Four years ago, former News Corp. president and COO Peter Chernin helped bring Providence Equity Partners into Hulu as a ground-floor investor. Now, the Rhode Island-based private equity group is reportedly looking to pull its money out of Hulu and put it into Chernin’s production company.

On Thursday, Bloomberg reported that the Providence Equity is in talks to sell its 10 percent stake in Hulu to the three media conglomerates who serve as its major shareholders, News Corp., (s NEWS) the Walt Disney Company (s DIS) and Comcast/NBCUniversal. (s CMCSA)

With Hulu valued at around $2 billion, that would seemingly peg Providence Equity’s share of the company at around $200 million — a nice return, given that the equity firm’s initial investment was $100 million. That helped the joint venture get a $1 billion valuation before it had a name.

“This would be the optimal outcome,” David Bank, an analyst at RBC Capital Markets, told Bloomberg. “The real value of Hulu will be discovered on a longer time frame than what’s likely optimal for Providence.”
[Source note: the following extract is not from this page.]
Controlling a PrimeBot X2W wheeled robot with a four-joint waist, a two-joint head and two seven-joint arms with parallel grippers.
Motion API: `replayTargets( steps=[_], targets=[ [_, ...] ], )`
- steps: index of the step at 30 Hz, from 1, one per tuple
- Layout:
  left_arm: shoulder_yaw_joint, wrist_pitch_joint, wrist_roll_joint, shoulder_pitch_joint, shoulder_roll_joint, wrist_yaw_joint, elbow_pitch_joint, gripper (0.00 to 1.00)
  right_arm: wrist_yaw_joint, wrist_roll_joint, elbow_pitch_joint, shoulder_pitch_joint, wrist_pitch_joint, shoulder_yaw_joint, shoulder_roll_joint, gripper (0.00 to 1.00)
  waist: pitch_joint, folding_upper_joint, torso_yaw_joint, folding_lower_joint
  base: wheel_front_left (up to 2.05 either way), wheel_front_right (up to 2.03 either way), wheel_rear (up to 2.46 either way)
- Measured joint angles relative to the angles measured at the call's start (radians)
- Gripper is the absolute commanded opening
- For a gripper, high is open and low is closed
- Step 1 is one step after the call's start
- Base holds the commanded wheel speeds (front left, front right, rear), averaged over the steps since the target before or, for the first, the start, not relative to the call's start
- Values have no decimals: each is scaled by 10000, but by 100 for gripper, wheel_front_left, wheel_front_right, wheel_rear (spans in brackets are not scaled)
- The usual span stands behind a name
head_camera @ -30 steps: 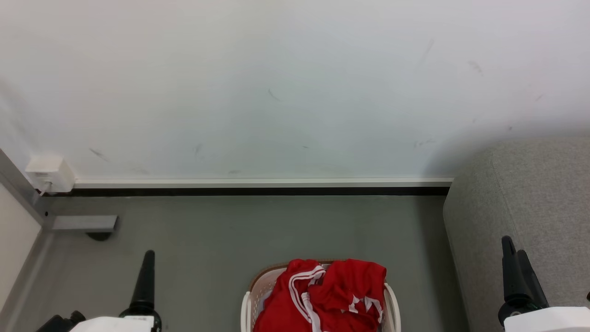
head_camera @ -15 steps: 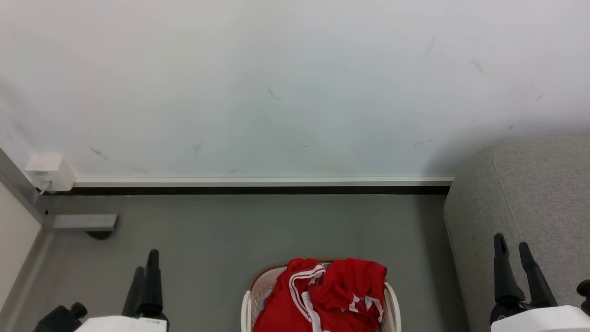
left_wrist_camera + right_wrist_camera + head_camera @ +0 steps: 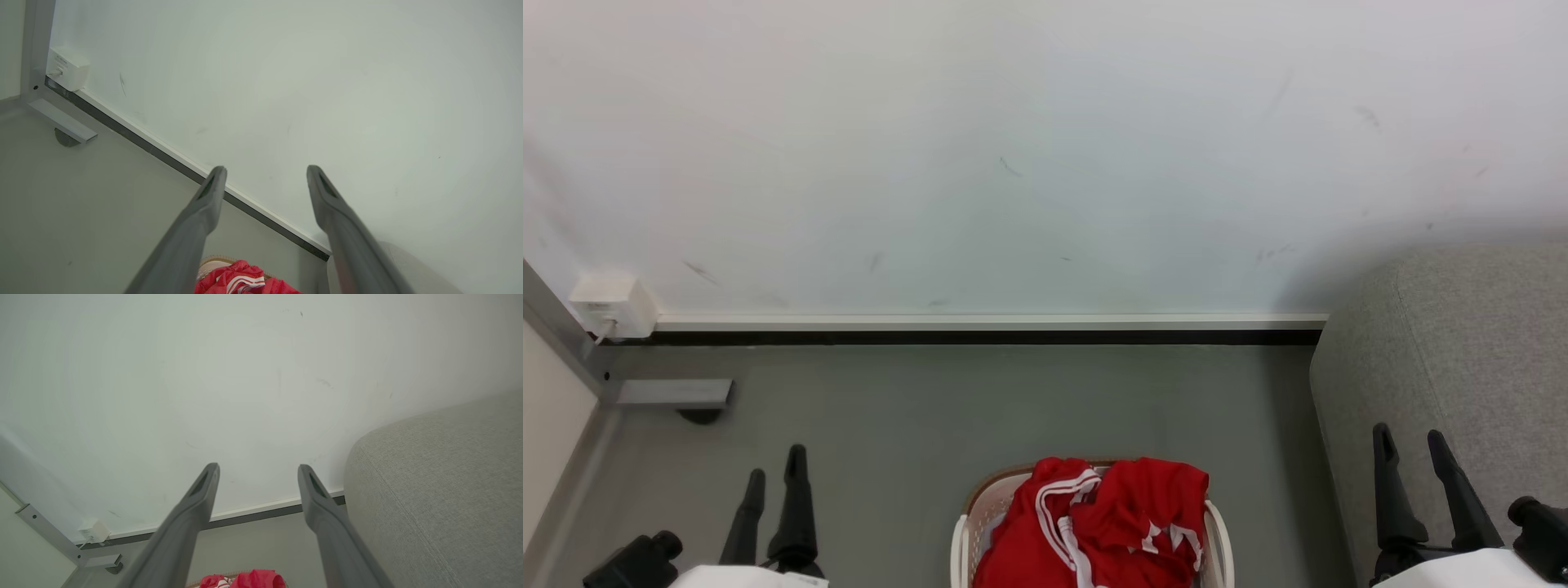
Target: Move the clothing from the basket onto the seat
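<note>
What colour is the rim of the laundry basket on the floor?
Brown, on the cream-white perforated plastic basket; the head view shows it best.

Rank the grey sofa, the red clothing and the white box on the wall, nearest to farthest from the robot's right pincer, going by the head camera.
From the right pincer, in the head view:
1. The grey sofa, right beside it, on the right.
2. The red clothing, in the basket, bottom middle.
3. The white wall box, far left, at the wall's foot.
</note>
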Motion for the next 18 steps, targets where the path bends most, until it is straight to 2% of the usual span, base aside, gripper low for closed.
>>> replayTargets(
  steps=[18],
  targets=[
    [-36,-437,2336,108,10,-174,146,100,0,-1881,125,14,-443,82,-21,100,-20,0,-7,0,0,0,0]
  ],
)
Indeed, Providence seems to be shifting around its investments in the media world.

Last week, the firm revealed that it is investing around $200 million into the Chernin Group, the film and TV production company launched three years ago by Chernin (pictured).

Under its agreement with the Chernin Group, Providence Equity will acquire a large minority stake in the production company and receive multiple seats on its board of directors. Chernin will use the cash to look for media investments in the U.S. and abroad. On Thursday, for example, the Chernin Group announced that it’s Asia unit is purchasing a 49 percent stake in the Indian operation of European production company Endemol.

In October, Providence Partners had an opportunity to exit Hulu thwarted when Disney and Fox opted not to sell the company. Hulu employees, including CEO Jason Kilar, also missed out the ability to cash in on company shares. However, Providence’s pullout will create a “liquidity event” for them to convert shares into cash this time around.